▶ _Try it_: Write out the entries below exactly, but only from the line containing "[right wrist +" through the line containing "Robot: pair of", and without the pictures.

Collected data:
........

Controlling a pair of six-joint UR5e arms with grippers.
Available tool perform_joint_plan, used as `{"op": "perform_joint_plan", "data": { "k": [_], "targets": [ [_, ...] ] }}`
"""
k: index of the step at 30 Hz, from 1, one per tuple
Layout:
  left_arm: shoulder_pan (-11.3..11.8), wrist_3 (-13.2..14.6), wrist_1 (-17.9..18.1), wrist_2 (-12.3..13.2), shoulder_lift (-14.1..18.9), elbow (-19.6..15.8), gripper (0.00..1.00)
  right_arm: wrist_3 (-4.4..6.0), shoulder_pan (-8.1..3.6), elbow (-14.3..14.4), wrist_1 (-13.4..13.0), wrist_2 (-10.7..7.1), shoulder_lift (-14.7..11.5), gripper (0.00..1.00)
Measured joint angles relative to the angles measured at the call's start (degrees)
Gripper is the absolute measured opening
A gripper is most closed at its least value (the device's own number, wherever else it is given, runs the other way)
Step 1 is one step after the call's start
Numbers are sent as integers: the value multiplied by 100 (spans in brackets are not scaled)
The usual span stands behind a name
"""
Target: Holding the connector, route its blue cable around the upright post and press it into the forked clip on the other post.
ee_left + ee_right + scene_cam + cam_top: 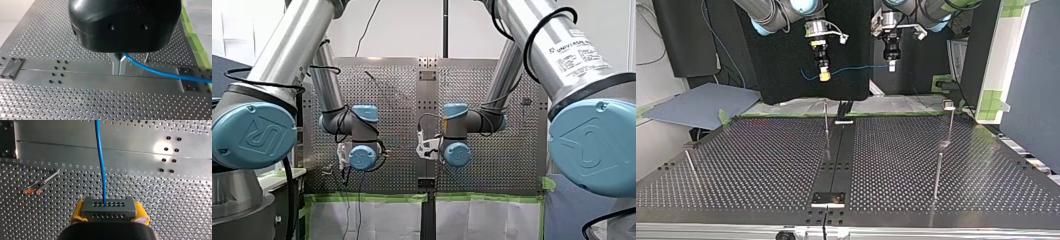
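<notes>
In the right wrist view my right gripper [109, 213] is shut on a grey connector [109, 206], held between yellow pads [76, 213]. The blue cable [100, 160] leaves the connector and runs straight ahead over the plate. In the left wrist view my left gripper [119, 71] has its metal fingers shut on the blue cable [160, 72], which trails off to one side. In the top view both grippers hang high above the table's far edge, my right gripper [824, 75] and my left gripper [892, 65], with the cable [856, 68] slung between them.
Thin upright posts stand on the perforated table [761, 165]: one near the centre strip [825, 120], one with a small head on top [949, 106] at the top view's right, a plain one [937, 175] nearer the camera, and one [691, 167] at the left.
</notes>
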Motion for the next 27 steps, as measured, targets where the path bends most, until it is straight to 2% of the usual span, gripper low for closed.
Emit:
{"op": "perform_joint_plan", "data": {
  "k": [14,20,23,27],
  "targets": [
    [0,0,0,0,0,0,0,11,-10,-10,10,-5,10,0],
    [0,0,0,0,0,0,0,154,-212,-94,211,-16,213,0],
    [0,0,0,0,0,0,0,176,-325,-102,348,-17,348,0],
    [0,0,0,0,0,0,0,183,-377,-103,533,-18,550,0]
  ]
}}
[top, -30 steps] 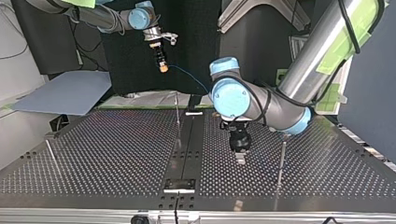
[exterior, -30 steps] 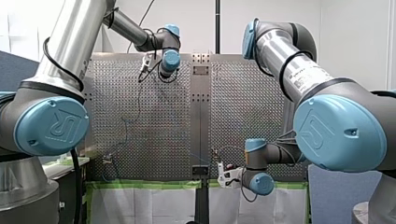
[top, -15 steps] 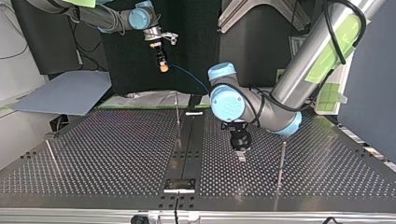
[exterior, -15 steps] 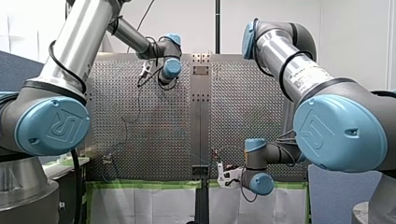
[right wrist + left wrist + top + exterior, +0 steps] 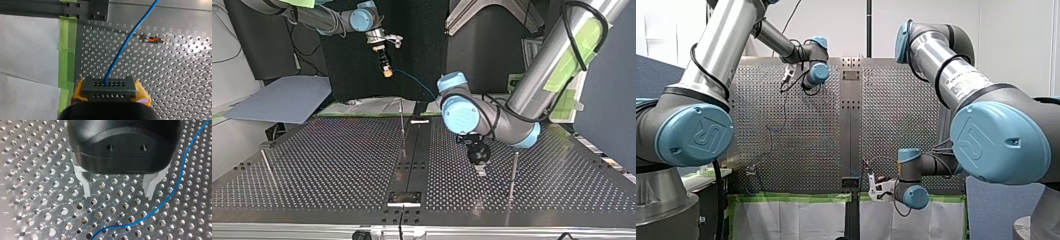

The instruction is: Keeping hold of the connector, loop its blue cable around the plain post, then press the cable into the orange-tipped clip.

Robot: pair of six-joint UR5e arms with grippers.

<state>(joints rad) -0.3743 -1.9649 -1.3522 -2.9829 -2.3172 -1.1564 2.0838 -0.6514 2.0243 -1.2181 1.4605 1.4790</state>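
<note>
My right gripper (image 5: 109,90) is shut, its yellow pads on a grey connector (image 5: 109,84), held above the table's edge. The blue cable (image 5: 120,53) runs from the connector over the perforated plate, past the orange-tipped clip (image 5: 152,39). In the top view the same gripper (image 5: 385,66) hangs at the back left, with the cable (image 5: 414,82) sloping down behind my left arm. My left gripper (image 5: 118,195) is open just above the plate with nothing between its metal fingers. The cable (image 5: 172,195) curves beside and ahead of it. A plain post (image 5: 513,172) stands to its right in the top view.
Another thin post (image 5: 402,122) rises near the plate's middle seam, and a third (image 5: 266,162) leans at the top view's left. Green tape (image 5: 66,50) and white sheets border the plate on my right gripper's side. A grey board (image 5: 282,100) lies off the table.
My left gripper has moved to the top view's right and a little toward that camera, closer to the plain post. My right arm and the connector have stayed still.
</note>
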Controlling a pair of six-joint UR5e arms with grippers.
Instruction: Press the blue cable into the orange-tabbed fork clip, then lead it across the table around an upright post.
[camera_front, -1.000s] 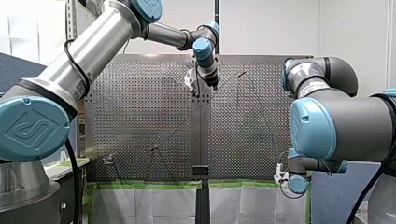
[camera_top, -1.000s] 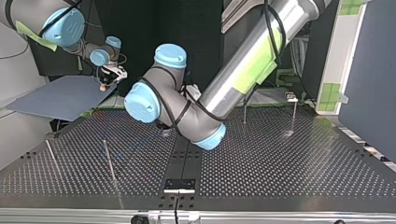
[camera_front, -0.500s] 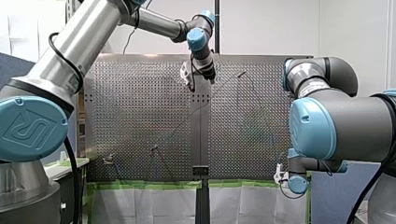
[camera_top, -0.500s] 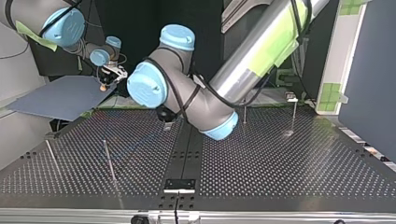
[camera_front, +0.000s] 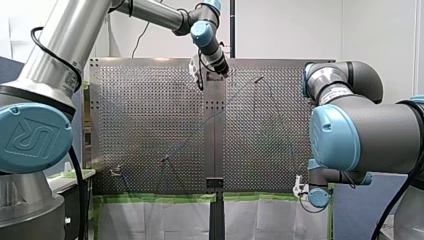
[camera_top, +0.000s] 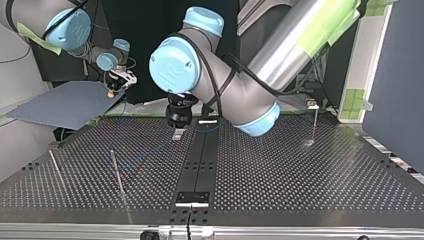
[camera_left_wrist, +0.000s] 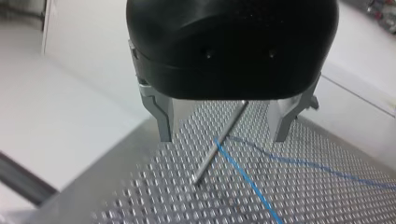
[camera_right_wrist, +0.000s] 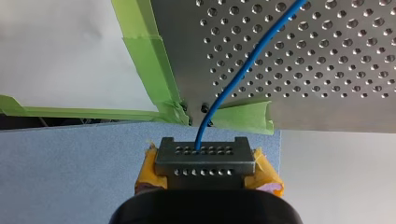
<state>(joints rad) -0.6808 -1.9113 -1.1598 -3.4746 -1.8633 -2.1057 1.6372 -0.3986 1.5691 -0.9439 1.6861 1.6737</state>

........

▶ _Task answer_:
[right wrist + left wrist + top + exterior, +0 steps] 

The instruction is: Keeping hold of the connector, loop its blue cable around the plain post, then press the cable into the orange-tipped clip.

Robot: pair of six-joint UR5e arms with grippers.

The output contains nothing more.